**Problem:** The records follow. Retype them without a single change.
++++ Record extracts
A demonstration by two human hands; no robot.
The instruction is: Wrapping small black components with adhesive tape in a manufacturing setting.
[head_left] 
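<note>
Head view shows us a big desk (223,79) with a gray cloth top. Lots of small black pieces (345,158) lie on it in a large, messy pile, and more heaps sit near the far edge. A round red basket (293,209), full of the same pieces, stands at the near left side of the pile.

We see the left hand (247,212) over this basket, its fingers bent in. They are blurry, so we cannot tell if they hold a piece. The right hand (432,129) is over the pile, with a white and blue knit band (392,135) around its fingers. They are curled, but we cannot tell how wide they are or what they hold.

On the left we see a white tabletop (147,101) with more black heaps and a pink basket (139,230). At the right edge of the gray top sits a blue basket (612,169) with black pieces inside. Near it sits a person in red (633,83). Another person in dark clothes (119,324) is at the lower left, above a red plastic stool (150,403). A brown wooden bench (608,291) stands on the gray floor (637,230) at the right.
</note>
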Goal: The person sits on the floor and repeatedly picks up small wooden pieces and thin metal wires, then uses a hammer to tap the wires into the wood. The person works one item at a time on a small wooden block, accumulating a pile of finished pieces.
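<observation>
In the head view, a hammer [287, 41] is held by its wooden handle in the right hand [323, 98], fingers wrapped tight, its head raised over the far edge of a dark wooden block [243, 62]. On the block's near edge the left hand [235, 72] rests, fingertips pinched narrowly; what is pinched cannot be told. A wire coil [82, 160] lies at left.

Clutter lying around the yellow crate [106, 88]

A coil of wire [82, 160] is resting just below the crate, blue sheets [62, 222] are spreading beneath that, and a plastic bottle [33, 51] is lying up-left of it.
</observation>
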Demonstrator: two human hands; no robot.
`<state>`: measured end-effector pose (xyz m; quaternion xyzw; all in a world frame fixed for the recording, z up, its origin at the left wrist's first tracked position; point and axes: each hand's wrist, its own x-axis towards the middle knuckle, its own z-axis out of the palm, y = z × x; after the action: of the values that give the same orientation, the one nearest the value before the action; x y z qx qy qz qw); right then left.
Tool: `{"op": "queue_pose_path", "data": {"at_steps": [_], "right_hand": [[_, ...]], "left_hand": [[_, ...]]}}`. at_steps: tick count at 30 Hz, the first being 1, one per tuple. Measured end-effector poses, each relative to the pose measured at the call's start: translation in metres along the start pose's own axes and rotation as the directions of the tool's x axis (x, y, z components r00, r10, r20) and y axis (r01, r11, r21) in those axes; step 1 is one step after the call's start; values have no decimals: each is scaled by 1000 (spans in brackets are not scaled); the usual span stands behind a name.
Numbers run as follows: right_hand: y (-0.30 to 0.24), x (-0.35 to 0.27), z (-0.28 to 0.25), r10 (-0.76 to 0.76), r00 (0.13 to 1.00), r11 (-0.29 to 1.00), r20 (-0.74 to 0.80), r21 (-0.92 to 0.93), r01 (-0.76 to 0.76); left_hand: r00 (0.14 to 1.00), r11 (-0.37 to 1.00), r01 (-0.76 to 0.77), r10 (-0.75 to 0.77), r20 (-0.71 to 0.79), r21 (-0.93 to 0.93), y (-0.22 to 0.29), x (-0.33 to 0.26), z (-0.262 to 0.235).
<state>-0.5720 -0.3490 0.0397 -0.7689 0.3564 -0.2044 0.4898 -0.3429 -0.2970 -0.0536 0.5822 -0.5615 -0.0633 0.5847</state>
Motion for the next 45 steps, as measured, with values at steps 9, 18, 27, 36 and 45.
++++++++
**Written response:**
A demonstration by two human hands; no robot.
The instruction is: Wrapping small black components with adhesive tape in a manufacturing setting.
[head_left] 
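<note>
Head view shows us a big desk (223,79) with a gray cloth top. Lots of small black pieces (345,158) lie on it in a large, messy pile, and more heaps sit near the far edge. A round red basket (293,209), full of the same pieces, stands at the near left side of the pile.

We see the left hand (247,212) over this basket, its fingers bent in. They are blurry, so we cannot tell if they hold a piece. The right hand (432,129) is over the pile, with a white and blue knit band (392,135) around its fingers. They are curled, but we cannot tell how wide they are or what they hold.

On the left we see a white tabletop (147,101) with more black heaps and a pink basket (139,230). At the right edge of the gray top sits a blue basket (612,169) with black pieces inside. Near it sits a person in red (633,83). Another person in dark clothes (119,324) is at the lower left, above a red plastic stool (150,403). A brown wooden bench (608,291) stands on the gray floor (637,230) at the right.
</note>
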Goal: The person sits on the floor and repeatedly picks up small wooden pieces and thin metal wires, then uses a hammer to tap the wires into the wood. The person works one item at a time on a small wooden block, accumulating a pile of finished pieces.
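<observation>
In the head view, a hammer [287, 41] is held by its wooden handle in the right hand [323, 98], fingers wrapped tight, its head raised over the far edge of a dark wooden block [243, 62]. On the block's near edge the left hand [235, 72] rests, fingertips pinched narrowly; what is pinched cannot be told. A wire coil [82, 160] lies at left.

Clutter lying around the yellow crate [106, 88]

A coil of wire [82, 160] is resting just below the crate, blue sheets [62, 222] are spreading beneath that, and a plastic bottle [33, 51] is lying up-left of it.
</observation>
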Demonstrator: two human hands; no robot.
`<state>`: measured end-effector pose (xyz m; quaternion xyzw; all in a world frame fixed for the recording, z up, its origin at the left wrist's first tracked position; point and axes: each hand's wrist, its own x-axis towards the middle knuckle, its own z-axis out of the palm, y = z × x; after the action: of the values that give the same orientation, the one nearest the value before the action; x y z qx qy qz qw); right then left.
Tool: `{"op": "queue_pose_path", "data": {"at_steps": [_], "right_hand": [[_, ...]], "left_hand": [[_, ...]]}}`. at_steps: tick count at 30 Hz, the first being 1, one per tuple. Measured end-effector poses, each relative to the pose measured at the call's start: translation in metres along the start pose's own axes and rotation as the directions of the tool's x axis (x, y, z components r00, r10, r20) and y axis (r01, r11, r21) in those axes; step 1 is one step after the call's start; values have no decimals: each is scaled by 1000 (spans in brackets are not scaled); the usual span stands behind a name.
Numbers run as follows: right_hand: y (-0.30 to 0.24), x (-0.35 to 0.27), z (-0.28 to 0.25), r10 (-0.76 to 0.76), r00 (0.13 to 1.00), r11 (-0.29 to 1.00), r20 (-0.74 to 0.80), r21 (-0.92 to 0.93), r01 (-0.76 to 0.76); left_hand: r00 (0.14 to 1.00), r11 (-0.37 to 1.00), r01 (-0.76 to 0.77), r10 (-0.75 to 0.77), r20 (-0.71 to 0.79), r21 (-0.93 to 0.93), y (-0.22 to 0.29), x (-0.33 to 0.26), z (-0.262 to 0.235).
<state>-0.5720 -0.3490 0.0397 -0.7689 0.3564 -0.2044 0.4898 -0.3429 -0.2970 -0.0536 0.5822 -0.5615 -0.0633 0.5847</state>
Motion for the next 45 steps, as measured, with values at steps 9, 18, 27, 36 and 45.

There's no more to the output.